Son compatriote Sharp anticipe un déficit de 450 milliards de yens (4,3 milliards d’euros) pour l’exercice fiscal clos en mars 2013. Les pertes sont si profondes que ­Takashi Okuda, le patron de Sharp, depuis le 1er avril, assure qu’il doit faire face à «des doutes concrets» à propos de la survie du groupe. Une manière de justifier une restruc­turation plus profonde que les ­5000 suppressions de postes annoncées en août. Des départs volontaires, des réductions de salaires, une baisse des investissements, des cessions d’actifs sont envisagés. Dans le solaire, Sharp pourrait céder un spécialiste américain dans les cellules photovoltaïques, Recurrent Energy, acquis en 2010 pour 305 millions de dollars, indique l’agence Bloomberg.

Par ailleurs, le spécialiste japonais des écrans plats LCD (à cristaux liquides) envisage des partenariats. Comme les discussions piétinent pour l’entrée à son capital du taïwanais Hon Hai Precisions, maison mère du sous-traitant Foxconn, Sharp serait en négociations avec des groupes américains de l’informatique. Les noms d’Apple, Google et Microsoft sont avancés par la presse japonaise. Ces géants américains du high-tech pourraient ainsi sécuriser un approvisionnement en écrans plats pour les appareils de leur marque. L’accord de production conclu entre Sharp et Sony a été dénoué au printemps.

 

Fin de la prime à la casse

 

Pour Sony, la situation n’est pas aussi noire, car le groupe a déjà engagé ces dernières années d’importantes suppressions de postes et de nombreuses fermetures d’usines. Cependant, Kaz Hirai, le PDG du groupe de Tokyo, vient de publier des pertes trimestrielles (149 millions d’euros) inattendues. Les analystes tablaient sur la reprise des bénéfices après six trimestres consécutifs dans le rouge et l’annonce du plan stratégique du nouveau patron. Il a engagé le départ de 10.000 salariés supplémentaires et décidé de recentrer la prestigieuse marque vers les smartphones, les jeux vidéo et les images numériques.

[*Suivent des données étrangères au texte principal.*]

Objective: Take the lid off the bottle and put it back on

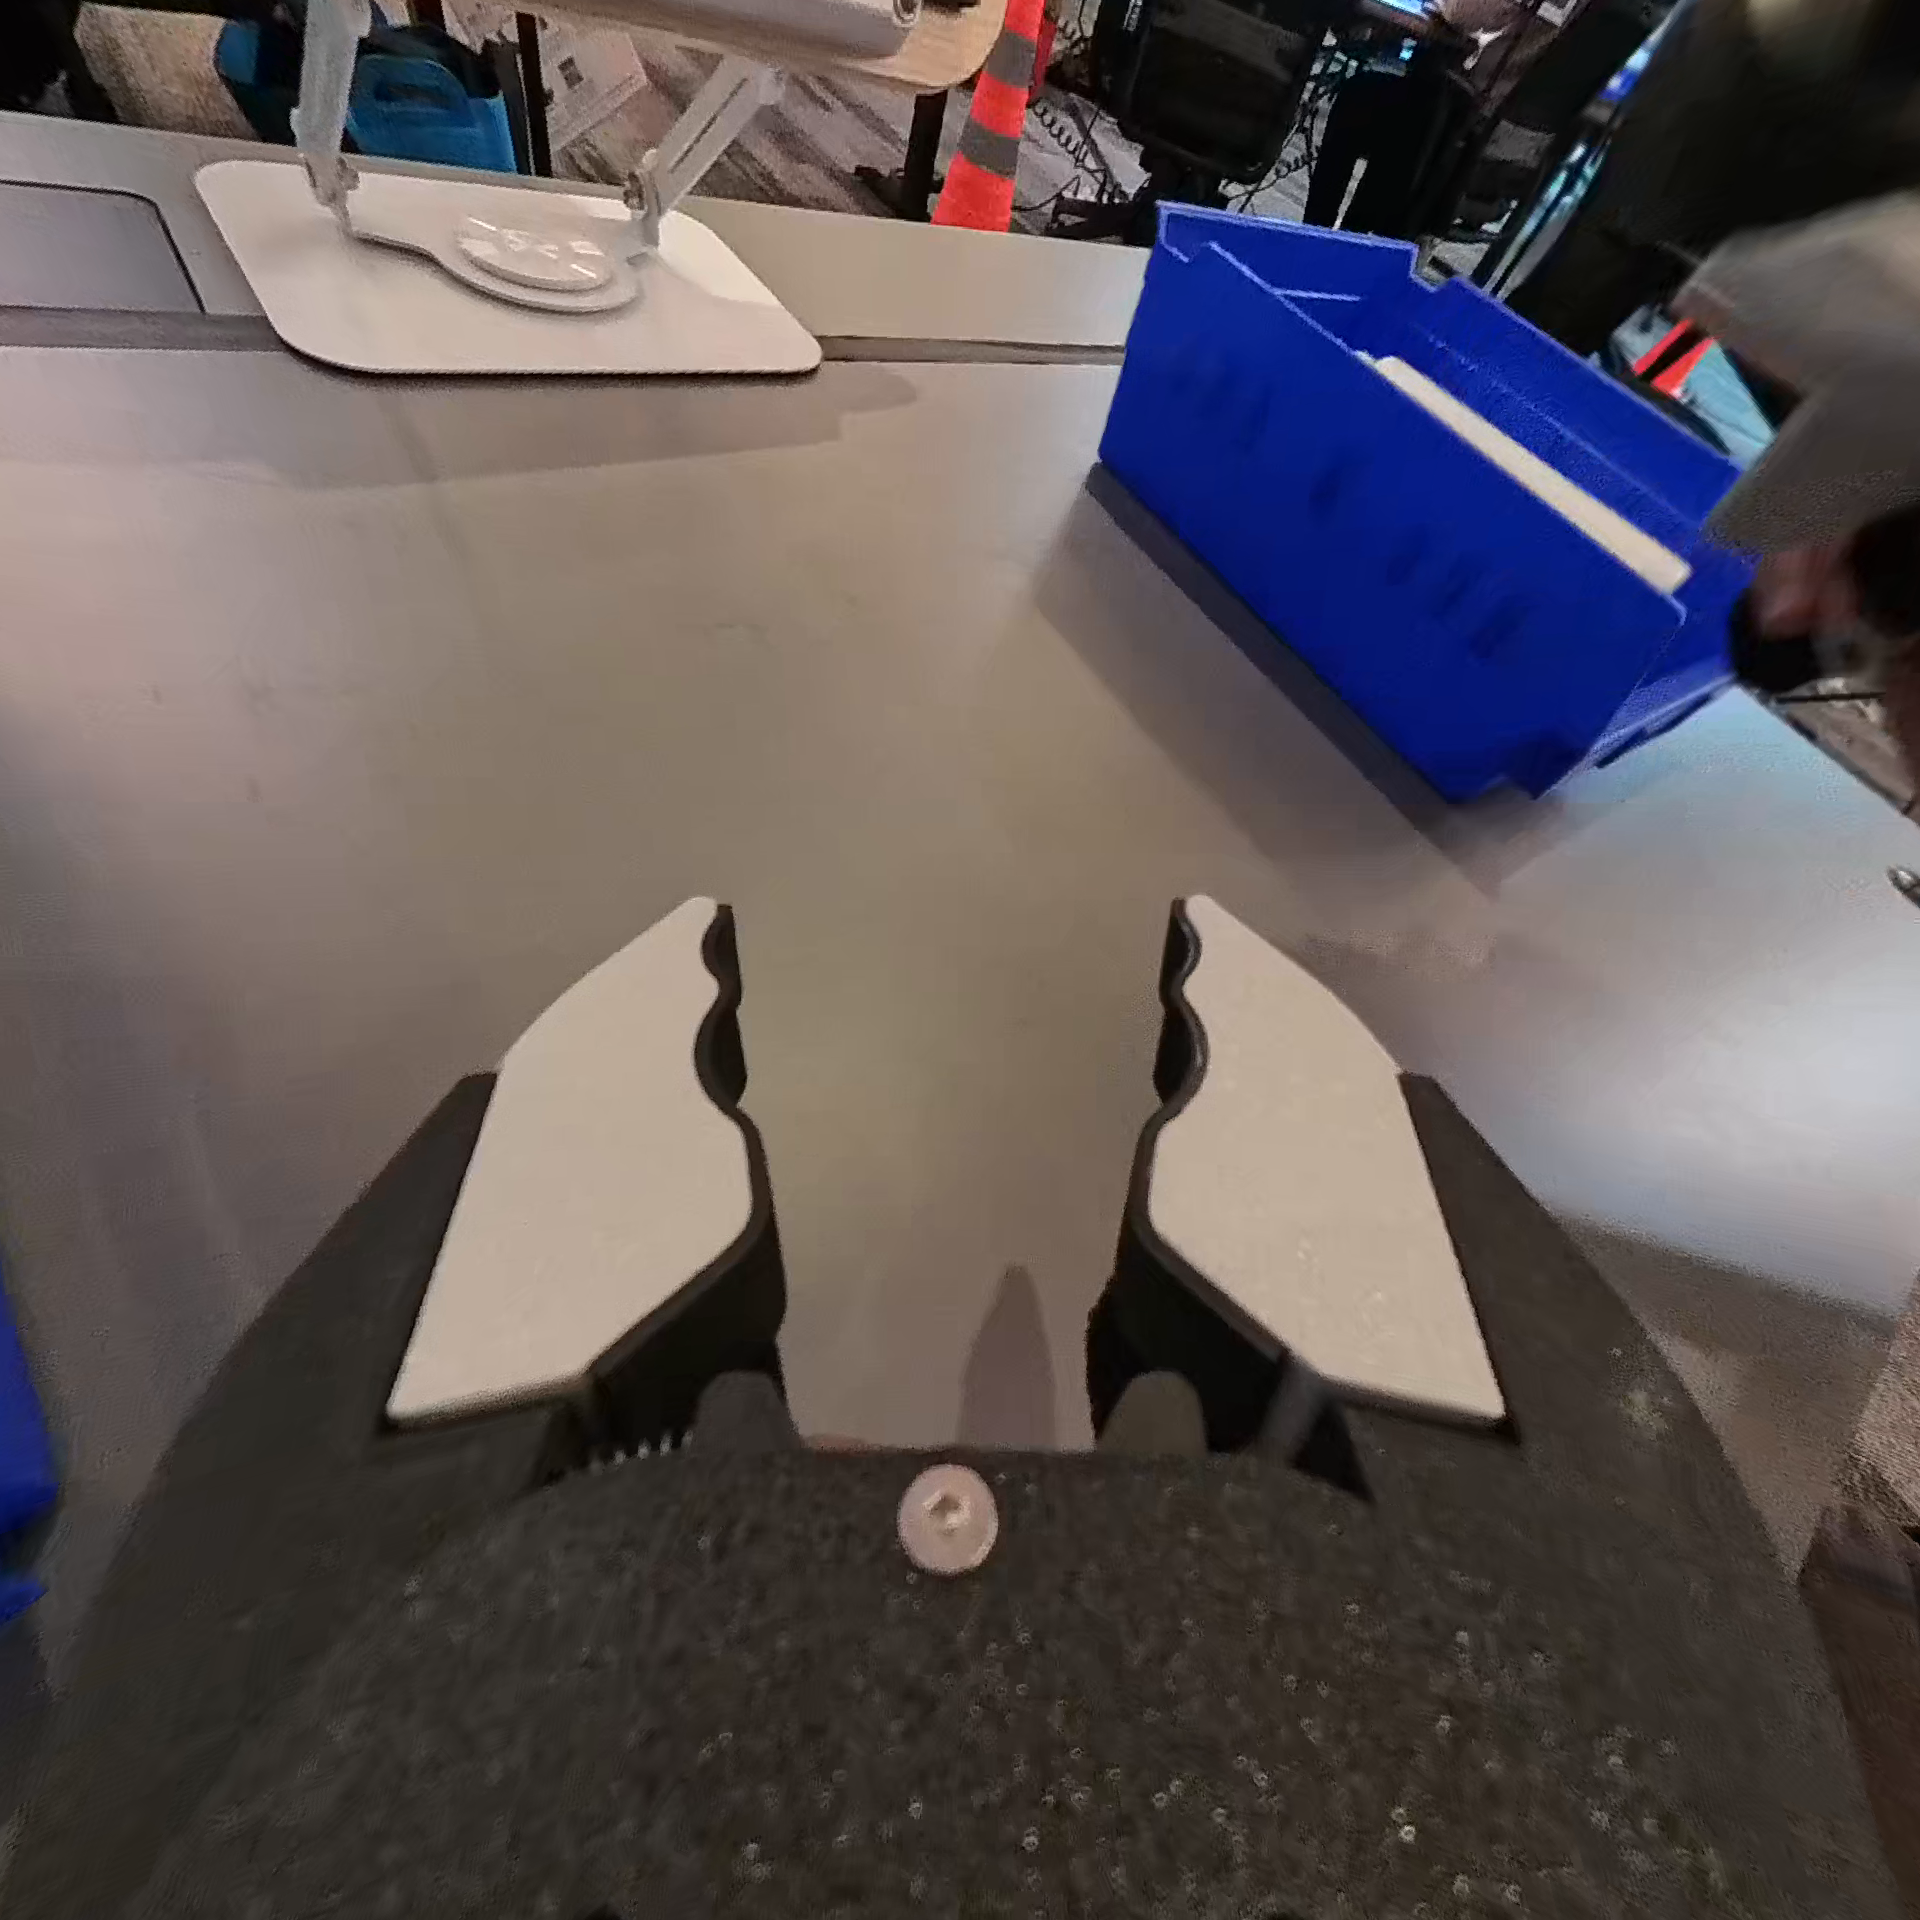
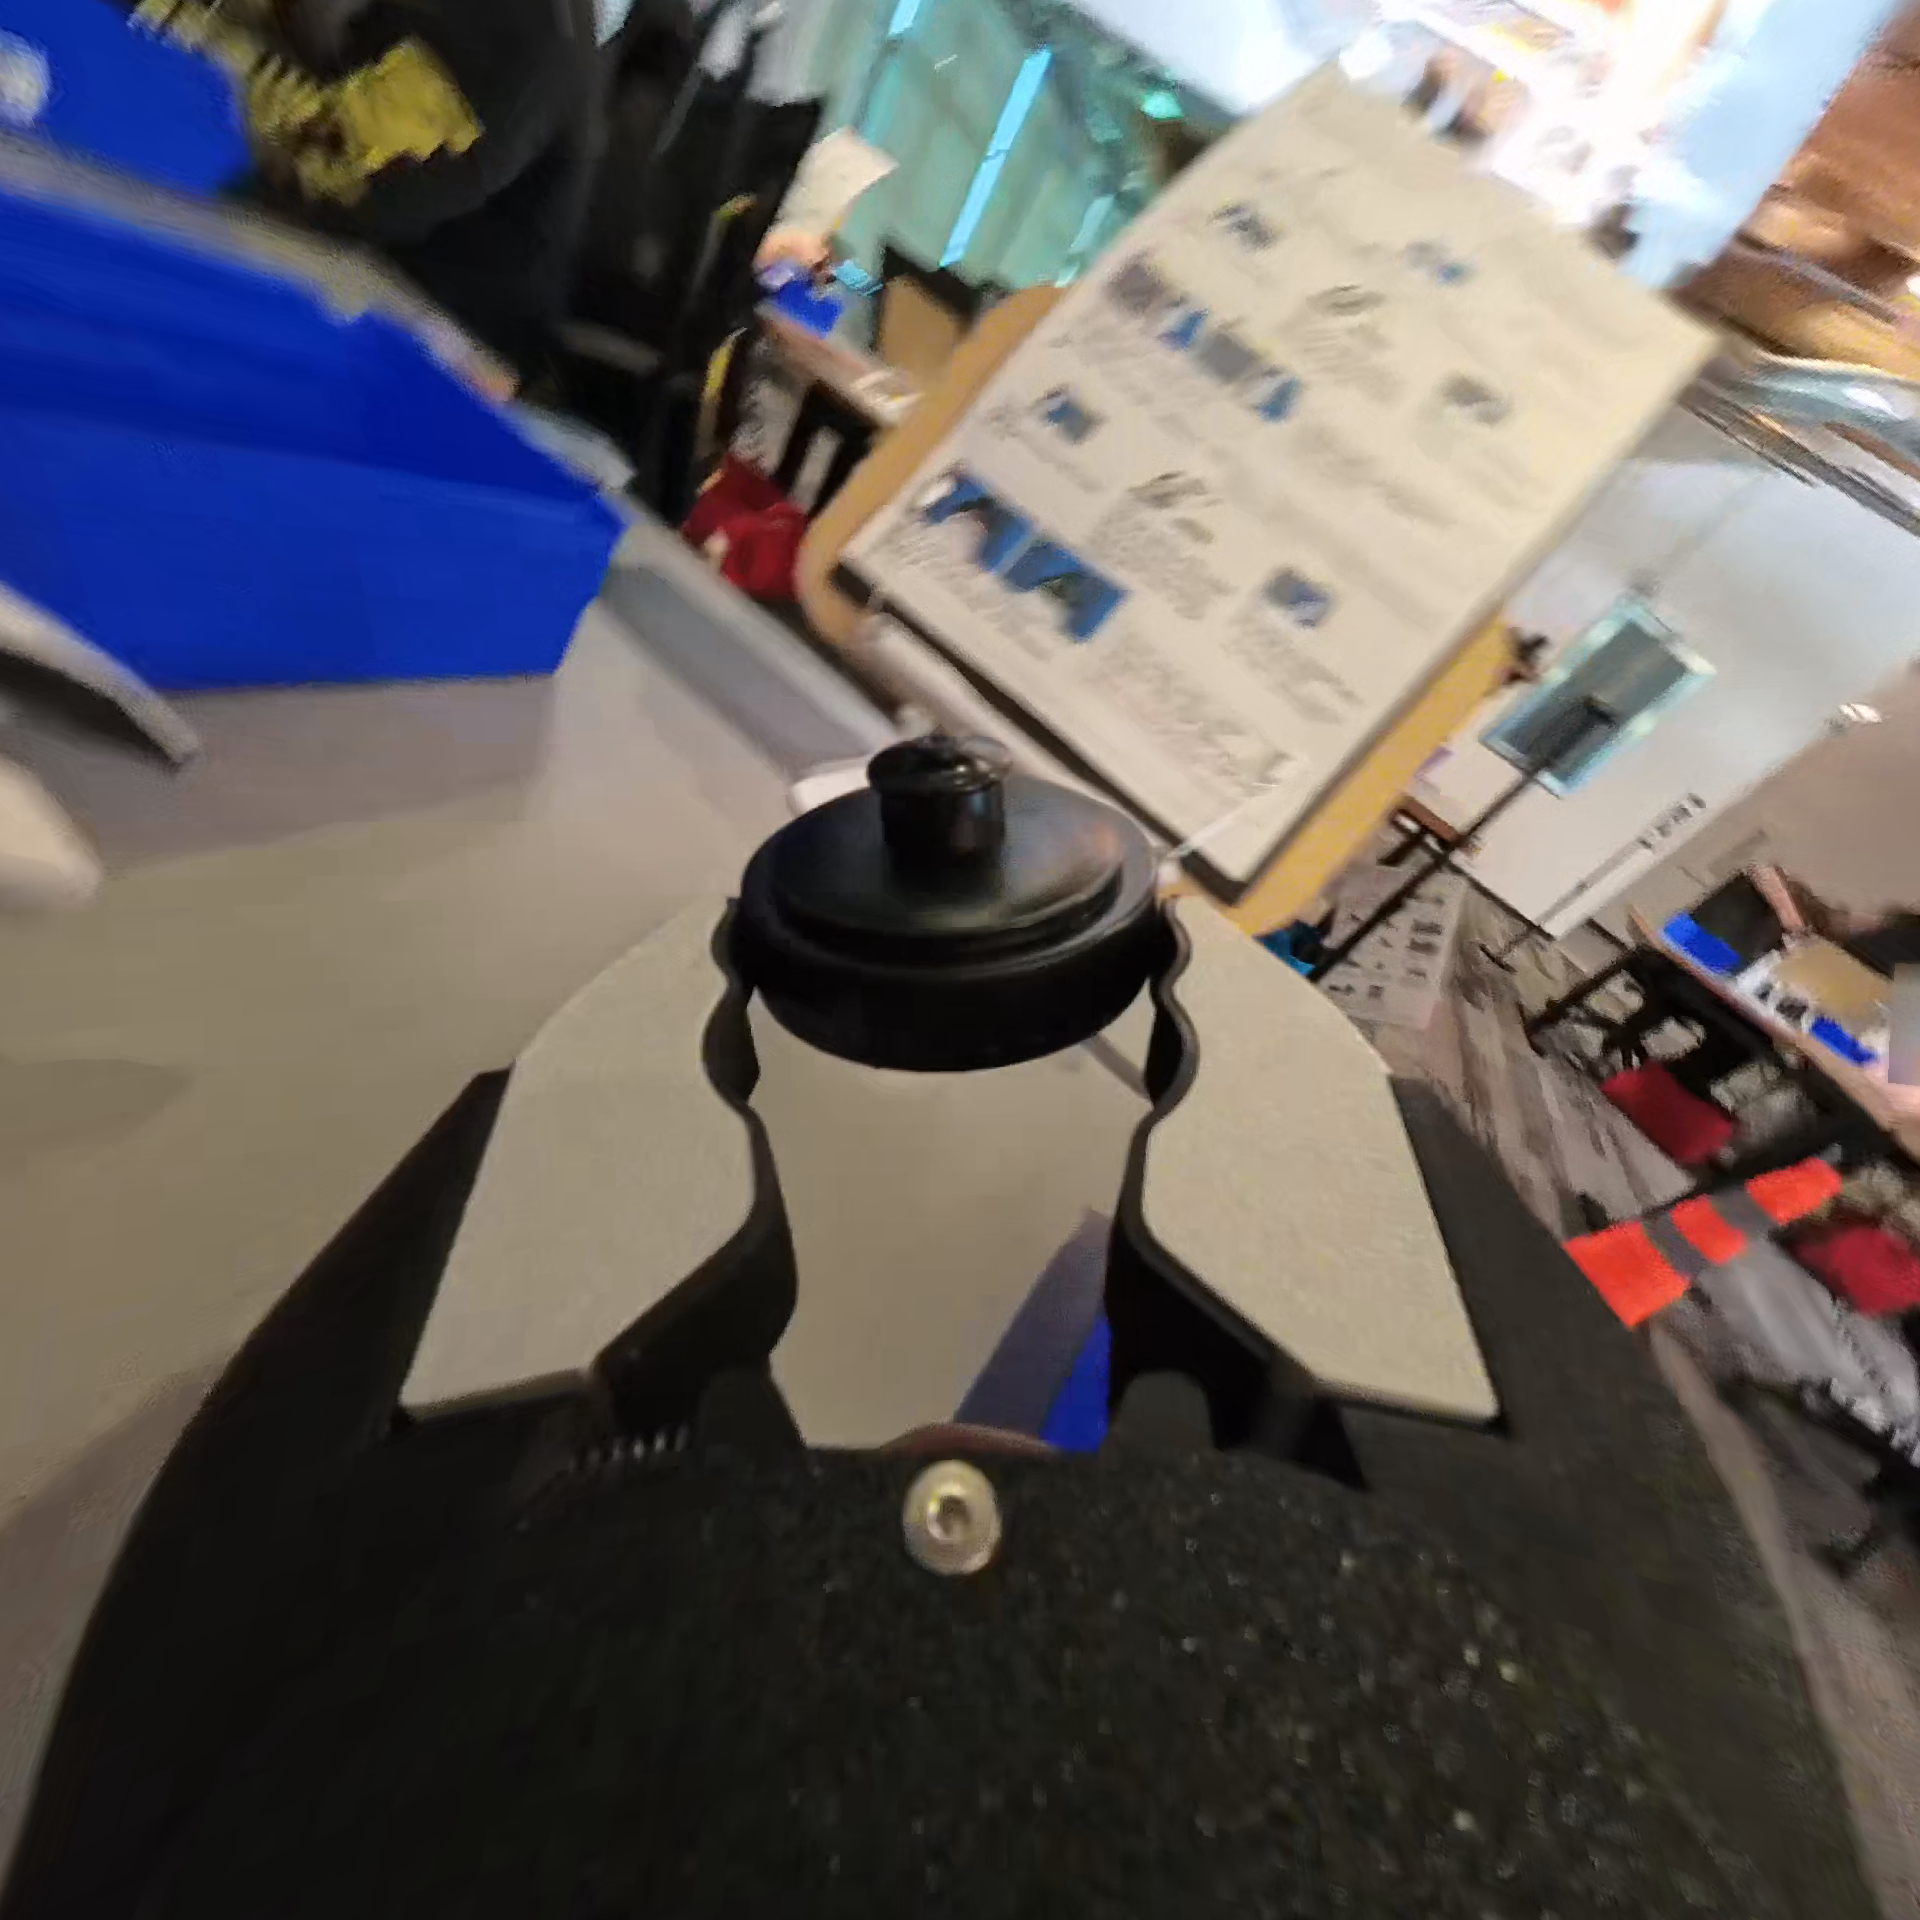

Mais, comme les autres groupes japonais, Sony est pénalisé à l’international par l’attrait des consommateurs pour d’autres produits, notamment ceux d’Apple et de Samsung. Sony fait moins rêver, y compris en Chine. La détérioration des relations politiques avec l’empire du Milieu affecte leurs ventes de téléviseurs. Les industriels japonais ne peuvent pas se rattraper sur leur marché intérieur. Les ventes de téléviseurs y sont très déprimées. Le gouvernement avait instauré une sorte de prime à la casse sur les téléviseurs, pour inciter les consommateurs à en acquérir des nouveaux, moins gourmands en énergie. Mais l’extinction de cette aide rend le marché japonais encore plus morose. Les industriels n’arrivent pas à se faire à l’idée d’abandonner leurs activités dans les téléviseurs, malgré les prix bas proposés par les groupes sud-coréens et chinois. En attendant des décisions drastiques, pour la huitième année consécutive, Sony continuera à perdre de l’argent dans les téléviseurs en 2012.